Directions: A full and exact copy of the listing that follows is needed.

Data section:
▽
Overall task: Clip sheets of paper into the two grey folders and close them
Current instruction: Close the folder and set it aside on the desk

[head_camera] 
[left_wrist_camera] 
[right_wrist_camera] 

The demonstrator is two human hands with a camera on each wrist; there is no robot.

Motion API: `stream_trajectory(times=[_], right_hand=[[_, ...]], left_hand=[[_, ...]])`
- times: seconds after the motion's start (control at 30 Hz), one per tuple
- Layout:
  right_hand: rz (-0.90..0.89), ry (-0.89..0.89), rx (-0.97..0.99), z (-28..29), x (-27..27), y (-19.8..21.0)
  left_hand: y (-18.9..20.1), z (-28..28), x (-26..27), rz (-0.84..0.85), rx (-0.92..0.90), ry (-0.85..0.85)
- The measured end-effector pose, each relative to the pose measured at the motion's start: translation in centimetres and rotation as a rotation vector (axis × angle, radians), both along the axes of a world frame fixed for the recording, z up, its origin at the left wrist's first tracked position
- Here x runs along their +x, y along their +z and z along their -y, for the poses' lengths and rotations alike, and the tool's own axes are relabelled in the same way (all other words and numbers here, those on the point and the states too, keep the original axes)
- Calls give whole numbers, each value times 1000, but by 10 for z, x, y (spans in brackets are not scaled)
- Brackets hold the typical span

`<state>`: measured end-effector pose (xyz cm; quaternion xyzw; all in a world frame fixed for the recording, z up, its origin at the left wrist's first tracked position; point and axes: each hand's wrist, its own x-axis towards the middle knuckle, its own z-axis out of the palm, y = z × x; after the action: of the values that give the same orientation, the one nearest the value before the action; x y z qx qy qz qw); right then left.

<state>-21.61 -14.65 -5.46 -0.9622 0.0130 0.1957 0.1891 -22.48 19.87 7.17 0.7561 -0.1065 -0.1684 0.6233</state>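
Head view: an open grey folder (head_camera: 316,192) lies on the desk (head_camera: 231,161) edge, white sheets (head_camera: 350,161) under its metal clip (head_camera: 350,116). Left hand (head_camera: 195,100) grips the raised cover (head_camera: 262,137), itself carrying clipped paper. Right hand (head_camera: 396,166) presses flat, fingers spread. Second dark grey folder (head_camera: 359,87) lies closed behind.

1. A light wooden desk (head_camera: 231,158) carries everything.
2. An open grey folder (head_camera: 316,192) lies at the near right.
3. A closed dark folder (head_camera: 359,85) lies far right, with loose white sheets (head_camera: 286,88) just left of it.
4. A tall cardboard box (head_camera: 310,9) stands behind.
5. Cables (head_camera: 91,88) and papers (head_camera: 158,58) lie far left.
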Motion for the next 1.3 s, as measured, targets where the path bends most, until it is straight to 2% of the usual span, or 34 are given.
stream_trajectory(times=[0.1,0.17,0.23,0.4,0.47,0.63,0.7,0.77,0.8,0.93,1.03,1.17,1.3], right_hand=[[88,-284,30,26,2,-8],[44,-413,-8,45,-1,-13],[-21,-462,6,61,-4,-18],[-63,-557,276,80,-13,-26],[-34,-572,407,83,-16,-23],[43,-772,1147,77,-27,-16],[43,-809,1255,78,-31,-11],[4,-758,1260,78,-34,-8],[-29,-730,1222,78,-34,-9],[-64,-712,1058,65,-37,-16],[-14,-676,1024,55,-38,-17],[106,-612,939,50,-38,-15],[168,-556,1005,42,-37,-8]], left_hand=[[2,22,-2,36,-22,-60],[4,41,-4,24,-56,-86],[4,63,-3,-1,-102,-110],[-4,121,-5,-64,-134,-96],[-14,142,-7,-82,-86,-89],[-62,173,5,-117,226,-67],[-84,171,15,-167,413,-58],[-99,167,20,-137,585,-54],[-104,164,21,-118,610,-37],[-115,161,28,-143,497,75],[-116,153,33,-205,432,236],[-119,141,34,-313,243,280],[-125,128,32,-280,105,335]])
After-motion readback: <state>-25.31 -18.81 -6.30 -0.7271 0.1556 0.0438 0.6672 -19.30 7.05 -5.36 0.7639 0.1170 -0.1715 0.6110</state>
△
Problem solution:
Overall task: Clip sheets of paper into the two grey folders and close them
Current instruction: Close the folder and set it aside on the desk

[head_camera] 
[left_wrist_camera] 
[right_wrist_camera] 

The demonstrator is two human hands with a camera on each wrist; there is no robot.

Motion API: `stream_trajectory(times=[_], right_hand=[[_, ...]], left_hand=[[_, ...]])`
- times: seconds after the motion's start (control at 30 Hz), one per tuple
- Layout:
  right_hand: rz (-0.90..0.89), ry (-0.89..0.89), rx (-0.97..0.99), z (-28..29), x (-27..27), y (-19.8..21.0)
  left_hand: y (-18.9..20.1), z (-28..28), x (-26..27), rz (-0.84..0.85), rx (-0.92..0.90), ry (-0.85..0.85)
- The measured end-effector pose, each relative to the pose measured at the motion's start: translation in centimetres and rotation as a rotation vector (axis × angle, radians), both along the axes of a world frame fixed for the recording, z up, its origin at the left wrist's first tracked position
- Here x runs along their +x, y along their +z and z along their -y, for the poses' lengths and rotations alike, and the tool's own axes are relabelled in the same way (all other words and numbers here, those on the point and the states too, keep the original axes)
- Calls give whole numbers, each value times 1000, but by 10 for z, x, y (spans in brackets are not scaled)
- Brackets hold the typical span

`<state>`: measured end-effector pose (xyz cm; quaternion xyzw; all in a world frame fixed for the recording, z up, its origin at the left wrist's first tracked position; point and axes: each hand's wrist, its own x-axis towards the middle knuckle, its own z-axis out of the palm, y = z × x; after the action: of the values that give the same orientation, the one nearest the value before the action; x y z qx qy qz qw); right then left.

<state>-21.61 -14.65 -5.46 -0.9622 0.0130 0.1957 0.1891 -22.48 19.87 7.17 0.7561 -0.1065 -0.1684 0.6233</state>
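Head view: an open grey folder (head_camera: 316,192) lies on the desk (head_camera: 231,161) edge, white sheets (head_camera: 350,161) under its metal clip (head_camera: 350,116). Left hand (head_camera: 195,100) grips the raised cover (head_camera: 262,137), itself carrying clipped paper. Right hand (head_camera: 396,166) presses flat, fingers spread. Second dark grey folder (head_camera: 359,87) lies closed behind.

1. A light wooden desk (head_camera: 231,158) carries everything.
2. An open grey folder (head_camera: 316,192) lies at the near right.
3. A closed dark folder (head_camera: 359,85) lies far right, with loose white sheets (head_camera: 286,88) just left of it.
4. A tall cardboard box (head_camera: 310,9) stands behind.
5. Cables (head_camera: 91,88) and papers (head_camera: 158,58) lie far left.
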Motion for the next 1.3 s, as measured, targets where the path bends most, until it is straight to 2% of the usual span, or 34 are given.
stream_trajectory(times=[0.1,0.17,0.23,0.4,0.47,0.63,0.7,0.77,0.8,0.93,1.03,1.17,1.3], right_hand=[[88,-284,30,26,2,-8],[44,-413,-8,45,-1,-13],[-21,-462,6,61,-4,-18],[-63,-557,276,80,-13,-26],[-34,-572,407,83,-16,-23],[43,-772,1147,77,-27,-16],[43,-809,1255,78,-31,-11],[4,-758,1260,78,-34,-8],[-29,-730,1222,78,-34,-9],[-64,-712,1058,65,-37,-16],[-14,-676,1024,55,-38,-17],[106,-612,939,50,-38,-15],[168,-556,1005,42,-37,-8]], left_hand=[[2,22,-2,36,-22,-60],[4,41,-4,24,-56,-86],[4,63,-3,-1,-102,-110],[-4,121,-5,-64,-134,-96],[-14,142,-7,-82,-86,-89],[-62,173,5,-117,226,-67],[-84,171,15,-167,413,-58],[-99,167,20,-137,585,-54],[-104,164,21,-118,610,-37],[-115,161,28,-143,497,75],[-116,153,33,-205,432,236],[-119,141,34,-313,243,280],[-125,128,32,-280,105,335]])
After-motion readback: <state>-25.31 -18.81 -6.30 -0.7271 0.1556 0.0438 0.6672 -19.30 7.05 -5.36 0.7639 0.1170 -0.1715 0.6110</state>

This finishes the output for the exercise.